=== Task item ===
From the first line below to the last, reproduce the material exactly and leave out the images.

---*---

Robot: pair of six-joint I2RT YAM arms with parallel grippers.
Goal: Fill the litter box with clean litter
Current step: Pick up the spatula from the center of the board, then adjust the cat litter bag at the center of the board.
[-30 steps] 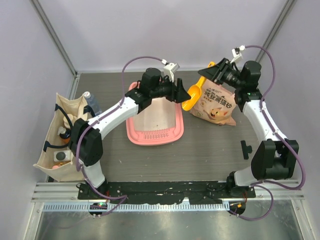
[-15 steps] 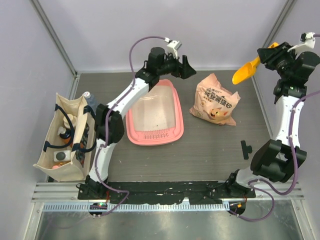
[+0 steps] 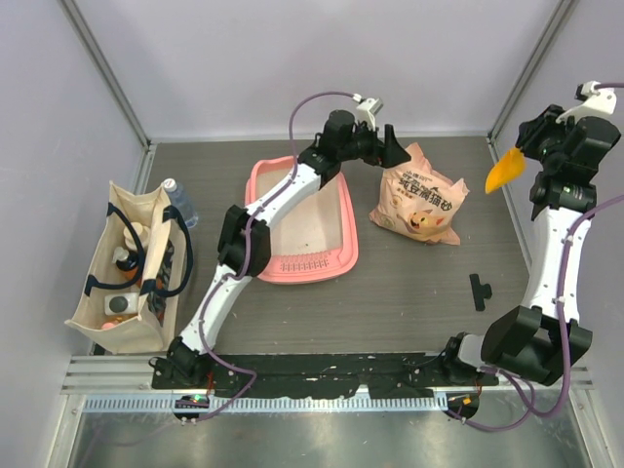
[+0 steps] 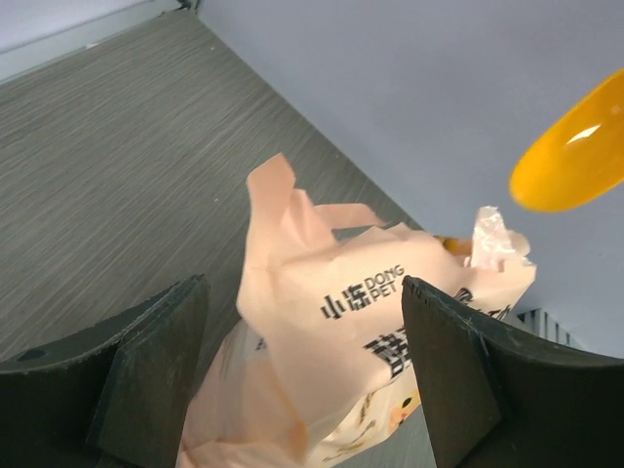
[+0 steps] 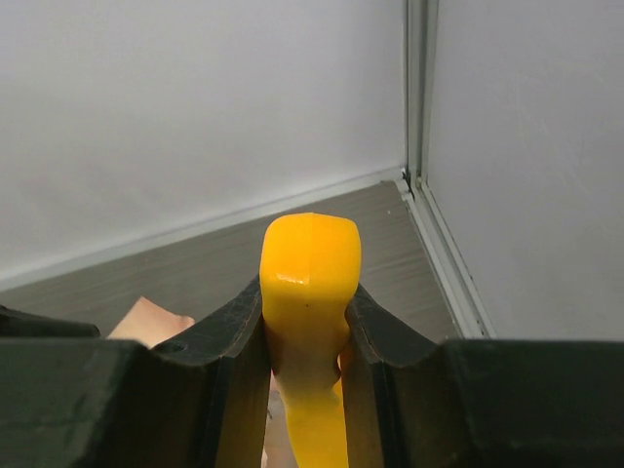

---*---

=== Response area ===
Robot: pair of six-joint I2RT YAM arms with parallel grippers.
Goal: Fill the litter box with clean litter
Current step: Pick up the spatula from the center of the board, then adjust the cat litter bag at the center of the board.
[-30 steps] 
[-15 steps] 
[+0 steps] 
[+0 steps] 
[+0 steps] 

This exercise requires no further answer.